### Your goal
Please work out how many lines in the material below contain the string "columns", and answer with that number only.

### Data section
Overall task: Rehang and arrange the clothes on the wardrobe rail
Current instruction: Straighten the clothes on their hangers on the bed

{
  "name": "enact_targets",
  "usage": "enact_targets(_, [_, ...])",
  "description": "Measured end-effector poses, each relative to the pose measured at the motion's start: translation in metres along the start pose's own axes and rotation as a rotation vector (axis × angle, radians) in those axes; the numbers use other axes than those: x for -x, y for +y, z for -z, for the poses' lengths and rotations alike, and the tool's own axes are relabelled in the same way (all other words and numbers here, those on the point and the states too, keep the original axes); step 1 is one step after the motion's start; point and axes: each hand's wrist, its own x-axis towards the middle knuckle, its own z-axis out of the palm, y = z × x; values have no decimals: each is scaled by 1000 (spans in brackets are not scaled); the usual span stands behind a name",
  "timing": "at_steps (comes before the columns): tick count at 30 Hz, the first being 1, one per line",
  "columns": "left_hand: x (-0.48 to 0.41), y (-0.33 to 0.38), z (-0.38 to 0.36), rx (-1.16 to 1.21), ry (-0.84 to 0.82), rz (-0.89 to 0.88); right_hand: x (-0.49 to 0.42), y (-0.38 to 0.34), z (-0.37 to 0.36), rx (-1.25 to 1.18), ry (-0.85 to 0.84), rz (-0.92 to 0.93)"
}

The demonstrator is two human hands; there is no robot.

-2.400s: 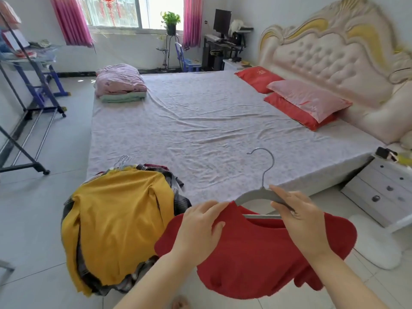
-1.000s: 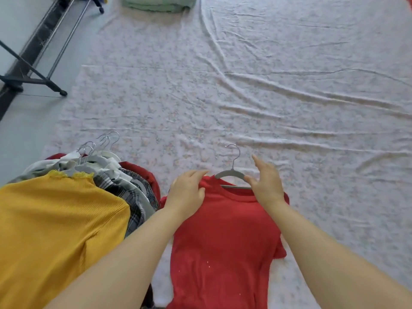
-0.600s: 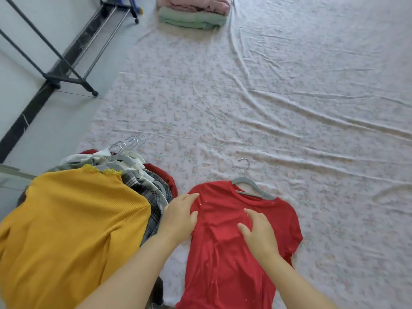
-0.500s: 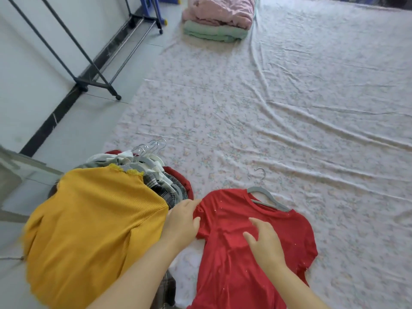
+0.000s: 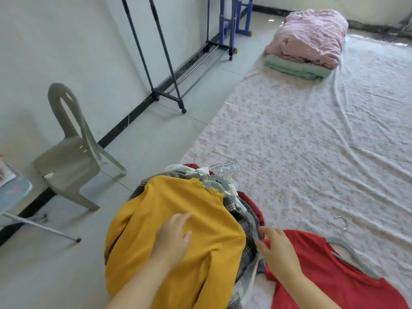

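Note:
A pile of clothes on grey hangers lies at the bed's near corner, with a mustard-yellow top [image 5: 178, 230] uppermost and several metal hooks [image 5: 225, 169] sticking out at its far end. My left hand [image 5: 174, 235] rests flat on the yellow top, fingers relaxed. To the right, a red t-shirt [image 5: 334, 282] lies spread on the sheet on its grey hanger [image 5: 347, 248]. My right hand [image 5: 276, 248] hovers over the plaid layers at the pile's right edge with fingers loosely spread, holding nothing. A dark clothes rail stand [image 5: 165, 63] rises by the left wall.
The bed sheet [image 5: 312, 141] is floral and wrinkled. Folded pink and green bedding [image 5: 310, 43] sits at the far end. A grey plastic chair [image 5: 71, 150] stands by the wall. A blue frame [image 5: 231, 21] stands farther back, and a light blue table edge [image 5: 13, 192] is at far left.
The view swung left toward the wall and rail stand. Both hands left the red t-shirt, which stays on the bed; my left hand moved onto the yellow top, my right toward the pile's edge.

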Motion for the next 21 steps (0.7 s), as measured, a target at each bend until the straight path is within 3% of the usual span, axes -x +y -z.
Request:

### Output of the exercise
2